Benjamin Herndon (17491819) was a colonel in the Wilkes County Regiment, a Patriot unit of the North Carolina militia in the American Revolution. After the war, he was elected to represent Wilkes County, North Carolina in the state legislature: twice as a senator and twice as a member of the house. After 1790, he moved with his family to Newberry County, South Carolina where he built a plantation called "Mollihon".

==Biography==
He was born in Drysdale Parish, Caroline County, Colony of Virginia on December 10, 1749. His parents were Joseph Herndon and Mary Boswell Herndon. He was one of six children. His father died in 1757 and Charles Gordon became the guardian of the children when he was eight years old. Benjamin married Sarah Pines on February 23, 1769. They lived in Culpeper County, Virginia in the first few years of their marriage. Benjamin sold his land in Virginia and moved to Wilkes County, North Carolina in about 1775 where they resided for the next 15 years on their plantation (Horseshoe) near what would become Ronda, North Carolina.

===Military service===
In 1775, he was commissioned a lieutenant in the Surry County Regiment of the North Carolina militia and fought at the Battle of Moore's Creek Bridge on February 27, 1776, in North Carolina. In 1778, he was promoted to captain and served in the Wilkes County Regiment of the North Carolina militia. He was in the Battle of Colson's Mill on July 21, 1780, under Colonel William Lee Davidson of the Mecklenburg County Regiment. In the Spring of 1781, he was assigned to the North Carolina Light Dragoons Regiment. Later in 1781, he was commissioned as a major in the Wilkes County Regiment of the North Carolina militia. He was also promoted to full colonel in the Wilkes County Regiment in 1781, taking the place of Colonel Benjamin Cleveland, who vacated his command after being elected an official in the North Carolina General Assembly.

===After the war===
After the war, he represented Wilkes County in the North Carolina General Assembly's House of Commons (North Carolina General Assembly of October 1784 and North Carolina General Assembly of 1779); and twice as a senator (North Carolina General Assembly of 1785 and North Carolina General Assembly of 1786-1787. He was the first justice for Wilkes County and also Entry Taker for the county.

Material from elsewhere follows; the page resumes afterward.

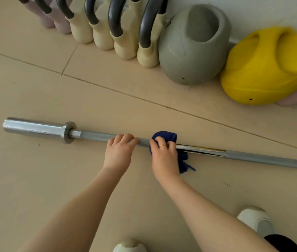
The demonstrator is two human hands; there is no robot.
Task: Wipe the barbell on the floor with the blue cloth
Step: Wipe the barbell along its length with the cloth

The Herndon family left Wilkes County after 1790 and travelled to the banks of the Enoree River in South Carolina to their 1,000 acres in Ninety-Six District, Newberry County. There Benjamin Herndon built his home, called "Mollihon". This home was built with slave labor and was still standing in 1957. His wife, Sarah, died in 1798. Benjamin married a second time in 1799 to Patience Terry. He died on December 30, 1819, at Mollihon. He was buried in the family burial ground at Mollihon next to his first wife. His second wife, Patience, died in 1823.

Benjamin had the following children, according to his will: Joseph, Stephen, Benjamin, Zachariah, John Newton, Mary Boswell (Herndon) Lewis, Francis (Herndon) McKie, Elizabeth (Herndon) Farrow, Sally (Herndon) Rice, Barbara Asbury (Herndon) Johnson, Nancy Coke (Herndon) Rice, Rebecca Ellis (Herndon) Reid, Patsy M. Harriet Herndon, and Lucy Boswell Herndon.